2001. Un mythe capitaliste s'effondre, les tours, un mythe littéraire naît, Jonathan Littell. Il est américain et travaille depuis plusieurs années pour Action Contre la Faim. Après Sarajevo, l'Afghanistan, la Tchétchénie, le Rwanda et le Sierra Leone, il s'arrête net à Moscou et entreprend l'écriture d'un long roman en français. Ensuite l'accouchement suit son cours. Un agent anglais Andrew Nurnberg propose il y a moins d'un an le manuscrit à Gallimard. C'est Richard Millet qui s'y colle. Il doit éditer ses 900 pages pour la rentrée de septembre 2006. Un process somme toute classique. Pas de belle histoire, pas de rencontre. Et pourtant au final les Bienveillantes est un chef d'oeuvre de la littérature.

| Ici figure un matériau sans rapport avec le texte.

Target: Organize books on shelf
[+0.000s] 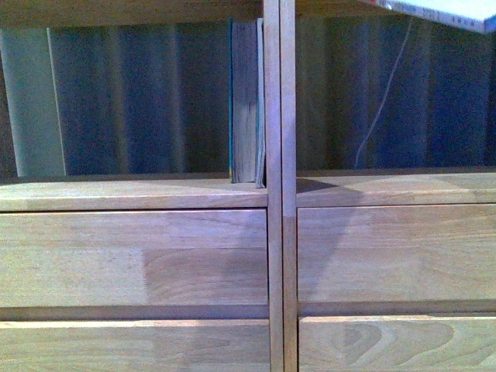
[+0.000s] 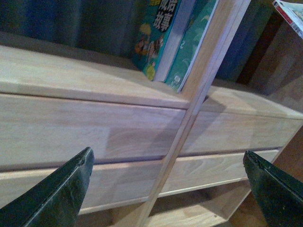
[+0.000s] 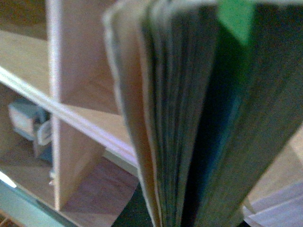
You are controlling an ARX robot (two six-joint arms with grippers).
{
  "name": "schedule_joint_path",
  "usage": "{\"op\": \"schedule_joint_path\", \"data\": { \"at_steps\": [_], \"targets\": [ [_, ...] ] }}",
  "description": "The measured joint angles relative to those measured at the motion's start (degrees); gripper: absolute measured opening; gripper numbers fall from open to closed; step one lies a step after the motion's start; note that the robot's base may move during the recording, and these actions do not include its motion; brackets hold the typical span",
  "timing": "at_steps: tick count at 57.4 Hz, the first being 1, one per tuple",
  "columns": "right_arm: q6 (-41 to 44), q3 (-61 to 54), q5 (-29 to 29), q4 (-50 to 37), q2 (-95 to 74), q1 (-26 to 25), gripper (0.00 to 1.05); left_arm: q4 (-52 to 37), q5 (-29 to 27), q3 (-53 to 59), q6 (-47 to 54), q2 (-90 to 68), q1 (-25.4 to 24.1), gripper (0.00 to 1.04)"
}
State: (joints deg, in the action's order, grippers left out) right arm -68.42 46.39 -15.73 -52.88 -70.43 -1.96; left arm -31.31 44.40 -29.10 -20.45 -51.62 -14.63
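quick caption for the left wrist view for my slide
Open left gripper facing the light-wood shelf and its drawer fronts, a teal book standing beside the upright divider above.

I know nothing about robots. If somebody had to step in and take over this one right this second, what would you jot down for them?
Left fingers: open, empty, facing the drawers.
Right fingers: out of sight. A book fills that arm's camera, so they seem shut on the white paperback, held high on the right.
Done: the teal book stands upright on the shelf, against the divider.
Left to do: shelve the paperback.
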Motion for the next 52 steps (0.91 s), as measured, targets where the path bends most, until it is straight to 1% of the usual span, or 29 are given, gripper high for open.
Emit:
{"op": "schedule_joint_path", "data": {
  "at_steps": [8, 17, 26, 30, 36, 42, 52],
  "targets": [
    [3.15, 0.04, -1.7, -0.02, 2.34, 3.1, 0.07, -2.47, -1.2, -9.11, -5.46, -8.83, 4.15, 0.97],
    [7.85, 0.76, -2.12, 0.9, 3.5, 8.28, 0.07, -2.56, -3.13, -18.97, -9.97, -16.33, 8.07, 0.97],
    [11.76, 1.44, -2.08, 0.94, 4.09, 12.68, 0.07, -1.68, -1.22, -26.32, -15.04, -20.52, 12.41, 0.97],
    [12.98, 1.55, -2.05, 1.05, 4.15, 14.36, 0.07, -1.14, 0.28, -28.04, -17.4, -21.2, 14.47, 0.97],
    [14.34, 1.57, -1.88, 1.14, 4.07, 16.35, 0.07, -1.03, 0.55, -28.76, -19.54, -21.29, 17.99, 0.97],
    [15.5, 1.97, -1.81, 1.14, 3.74, 18.67, 0.07, -6.23, 0.31, -28.76, -23.15, -21.51, 23.37, 0.97],
    [16.55, 2.62, -2.34, 1.27, 3.69, 20.65, 0.07, -11.37, -0.52, -29.38, -26.86, -22.21, 28.44, 0.97]
  ]
}}
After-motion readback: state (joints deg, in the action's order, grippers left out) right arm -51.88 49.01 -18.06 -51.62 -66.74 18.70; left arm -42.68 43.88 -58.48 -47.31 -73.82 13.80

60 ans que la littérature puise dans l'Histoire une inspiration et une matière. On retiendra en 1953, Robert Merle et La Mort est mon métier, qui avait eu également ses détracteurs. Avant tout, Jonathan Littell raconte ici l'histoire. Pas celle avec un grand H, non, il travaille comme on l'a rarement fait sur la fiction. Il crée l'histoire à partir de l'Histoire. Jusqu'où un auteur peut se plonger pour créer une fiction. Exercice périlleux, long mais au final magistral. L'anti auto-fiction: entre Angot et Littell, il est injuste de parler de pauvreté de l'offre littéraire du moment.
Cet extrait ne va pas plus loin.